## TASK
The answer is to be an exact copy of the lines below running from the line with "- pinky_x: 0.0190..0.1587" down to the line with "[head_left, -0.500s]", both ends included, and nothing more.

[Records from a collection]
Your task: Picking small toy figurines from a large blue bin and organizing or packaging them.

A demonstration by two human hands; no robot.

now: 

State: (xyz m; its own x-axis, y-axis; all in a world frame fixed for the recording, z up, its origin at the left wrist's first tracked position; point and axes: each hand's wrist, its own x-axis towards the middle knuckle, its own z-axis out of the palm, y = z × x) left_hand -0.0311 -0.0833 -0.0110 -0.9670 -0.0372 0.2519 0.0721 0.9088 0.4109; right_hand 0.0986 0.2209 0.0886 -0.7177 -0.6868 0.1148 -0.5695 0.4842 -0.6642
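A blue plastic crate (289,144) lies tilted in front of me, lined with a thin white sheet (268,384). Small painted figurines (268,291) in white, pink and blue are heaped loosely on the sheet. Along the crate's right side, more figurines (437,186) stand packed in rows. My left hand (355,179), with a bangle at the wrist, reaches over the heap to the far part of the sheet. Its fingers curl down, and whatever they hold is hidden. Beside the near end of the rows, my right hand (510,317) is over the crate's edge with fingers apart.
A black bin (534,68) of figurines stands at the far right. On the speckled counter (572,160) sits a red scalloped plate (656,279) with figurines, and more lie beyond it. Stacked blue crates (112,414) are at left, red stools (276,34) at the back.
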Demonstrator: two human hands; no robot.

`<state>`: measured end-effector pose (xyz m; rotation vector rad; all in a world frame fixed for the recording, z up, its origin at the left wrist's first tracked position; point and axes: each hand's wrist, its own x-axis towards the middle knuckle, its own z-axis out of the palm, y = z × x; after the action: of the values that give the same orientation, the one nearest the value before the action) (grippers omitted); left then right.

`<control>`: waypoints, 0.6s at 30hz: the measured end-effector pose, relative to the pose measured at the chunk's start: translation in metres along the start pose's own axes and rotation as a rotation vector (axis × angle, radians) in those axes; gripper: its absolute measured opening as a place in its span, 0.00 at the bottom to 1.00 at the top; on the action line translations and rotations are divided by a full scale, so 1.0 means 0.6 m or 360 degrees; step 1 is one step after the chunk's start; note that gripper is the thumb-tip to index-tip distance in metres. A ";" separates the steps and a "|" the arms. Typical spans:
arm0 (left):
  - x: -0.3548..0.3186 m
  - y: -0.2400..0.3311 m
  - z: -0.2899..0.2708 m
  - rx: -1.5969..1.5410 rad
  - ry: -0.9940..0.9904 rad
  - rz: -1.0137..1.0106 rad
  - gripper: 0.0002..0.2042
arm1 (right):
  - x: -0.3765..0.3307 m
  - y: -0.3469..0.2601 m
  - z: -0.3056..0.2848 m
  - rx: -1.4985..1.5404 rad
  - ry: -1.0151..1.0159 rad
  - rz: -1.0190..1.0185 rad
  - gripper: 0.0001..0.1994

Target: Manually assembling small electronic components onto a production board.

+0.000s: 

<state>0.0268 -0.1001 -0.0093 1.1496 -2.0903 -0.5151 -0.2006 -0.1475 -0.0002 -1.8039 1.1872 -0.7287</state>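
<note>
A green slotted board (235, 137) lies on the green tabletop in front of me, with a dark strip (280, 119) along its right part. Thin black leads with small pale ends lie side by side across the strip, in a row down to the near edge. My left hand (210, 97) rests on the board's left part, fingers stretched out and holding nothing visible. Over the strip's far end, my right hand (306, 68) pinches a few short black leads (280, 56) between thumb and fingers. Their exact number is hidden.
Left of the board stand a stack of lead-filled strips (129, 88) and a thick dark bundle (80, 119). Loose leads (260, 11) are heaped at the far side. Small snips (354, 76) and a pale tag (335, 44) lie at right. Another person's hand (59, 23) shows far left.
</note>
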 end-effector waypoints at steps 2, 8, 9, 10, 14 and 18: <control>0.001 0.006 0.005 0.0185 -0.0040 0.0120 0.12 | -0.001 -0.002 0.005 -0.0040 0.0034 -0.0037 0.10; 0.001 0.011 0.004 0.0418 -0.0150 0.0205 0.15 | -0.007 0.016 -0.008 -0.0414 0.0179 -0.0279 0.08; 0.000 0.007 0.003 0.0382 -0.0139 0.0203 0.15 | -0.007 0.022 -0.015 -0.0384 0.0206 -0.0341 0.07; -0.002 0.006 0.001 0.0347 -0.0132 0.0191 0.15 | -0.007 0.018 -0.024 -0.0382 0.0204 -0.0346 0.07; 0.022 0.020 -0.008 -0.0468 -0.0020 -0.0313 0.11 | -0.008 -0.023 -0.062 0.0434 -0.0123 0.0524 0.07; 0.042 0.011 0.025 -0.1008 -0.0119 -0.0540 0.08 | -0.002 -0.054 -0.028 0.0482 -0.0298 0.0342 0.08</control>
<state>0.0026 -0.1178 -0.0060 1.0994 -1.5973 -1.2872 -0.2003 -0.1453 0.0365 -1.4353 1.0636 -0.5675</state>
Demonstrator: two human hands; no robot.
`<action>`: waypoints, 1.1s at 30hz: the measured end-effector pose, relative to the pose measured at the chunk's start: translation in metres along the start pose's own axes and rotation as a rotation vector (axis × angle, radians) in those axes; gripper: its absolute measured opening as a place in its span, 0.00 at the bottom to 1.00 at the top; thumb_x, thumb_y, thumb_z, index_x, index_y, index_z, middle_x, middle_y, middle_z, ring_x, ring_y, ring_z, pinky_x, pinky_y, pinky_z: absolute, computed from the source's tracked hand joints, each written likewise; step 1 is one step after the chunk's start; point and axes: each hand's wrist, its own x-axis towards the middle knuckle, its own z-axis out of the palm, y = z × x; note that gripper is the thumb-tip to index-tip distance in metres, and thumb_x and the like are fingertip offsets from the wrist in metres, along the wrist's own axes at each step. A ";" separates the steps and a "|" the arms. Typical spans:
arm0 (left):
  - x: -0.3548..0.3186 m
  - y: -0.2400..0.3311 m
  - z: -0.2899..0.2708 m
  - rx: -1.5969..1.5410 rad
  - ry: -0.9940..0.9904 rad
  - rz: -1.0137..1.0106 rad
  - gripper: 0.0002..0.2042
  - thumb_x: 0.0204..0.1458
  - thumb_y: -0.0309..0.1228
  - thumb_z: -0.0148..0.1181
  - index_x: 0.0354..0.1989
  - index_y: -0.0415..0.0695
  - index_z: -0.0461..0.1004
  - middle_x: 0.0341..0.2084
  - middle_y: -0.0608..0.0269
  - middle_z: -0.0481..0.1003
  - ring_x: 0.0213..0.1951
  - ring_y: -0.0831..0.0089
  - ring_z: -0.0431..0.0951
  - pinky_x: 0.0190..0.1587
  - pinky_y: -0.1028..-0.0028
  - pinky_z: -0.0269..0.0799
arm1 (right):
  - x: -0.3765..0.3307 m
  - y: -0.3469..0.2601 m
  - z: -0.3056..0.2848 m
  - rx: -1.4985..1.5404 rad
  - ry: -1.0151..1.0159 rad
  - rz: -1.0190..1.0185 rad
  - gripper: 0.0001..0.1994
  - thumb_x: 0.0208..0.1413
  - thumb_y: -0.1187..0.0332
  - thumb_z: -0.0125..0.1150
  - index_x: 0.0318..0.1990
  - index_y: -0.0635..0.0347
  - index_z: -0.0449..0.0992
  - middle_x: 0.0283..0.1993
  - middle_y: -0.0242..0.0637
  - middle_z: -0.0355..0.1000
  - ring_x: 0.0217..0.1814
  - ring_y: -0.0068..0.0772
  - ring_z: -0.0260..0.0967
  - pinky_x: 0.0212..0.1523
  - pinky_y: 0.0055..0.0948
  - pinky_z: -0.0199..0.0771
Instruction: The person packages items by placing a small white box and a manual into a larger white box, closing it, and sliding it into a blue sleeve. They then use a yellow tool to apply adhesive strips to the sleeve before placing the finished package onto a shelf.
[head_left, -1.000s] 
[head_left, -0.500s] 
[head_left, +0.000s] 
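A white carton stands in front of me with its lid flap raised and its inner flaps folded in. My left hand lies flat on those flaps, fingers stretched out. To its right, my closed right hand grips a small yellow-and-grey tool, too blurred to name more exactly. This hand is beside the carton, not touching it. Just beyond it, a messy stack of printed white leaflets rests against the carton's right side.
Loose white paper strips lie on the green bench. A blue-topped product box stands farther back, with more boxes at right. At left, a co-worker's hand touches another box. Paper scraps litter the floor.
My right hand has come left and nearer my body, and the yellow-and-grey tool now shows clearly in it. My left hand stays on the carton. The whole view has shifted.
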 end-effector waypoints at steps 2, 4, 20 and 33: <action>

## WORKED SOLUTION
  - pinky_x: 0.0190..0.1587
  - pinky_y: -0.1028..-0.0028
  - pinky_z: -0.0269..0.0799
arm1 (right):
  - x: -0.3765..0.3307 m
  - y: -0.3469..0.2601 m
  - z: -0.3056..0.2848 m
  - rx: -1.4985..1.5404 rad
  - ry: -1.0151..1.0159 rad
  - rz: -1.0190..1.0185 rad
  - gripper: 0.0001..0.1994
  - thumb_x: 0.0208..0.1413
  - thumb_y: -0.1187..0.0332
  - thumb_z: -0.0125..0.1150
  - index_x: 0.0318..0.1990
  - index_y: -0.0635..0.0347
  - index_z: -0.0449..0.0992
  - middle_x: 0.0283..0.1993
  - middle_y: -0.0242..0.0637
  - middle_z: -0.0355..0.1000
  - ring_x: 0.0217..0.1814
  - ring_y: -0.0068..0.0772
  - ring_z: -0.0260..0.0967
  - pinky_x: 0.0212..0.1523
  - pinky_y: 0.0055..0.0948
  - pinky_z: -0.0199..0.0771
Instruction: The person packages items by placing a small white box and a manual into a larger white box, closing it, and sliding it into a blue sleeve. They then use a yellow tool to apply adhesive strips to the sleeve before placing the finished package onto a shelf.
[head_left, -1.000s] 
[head_left, -0.500s] 

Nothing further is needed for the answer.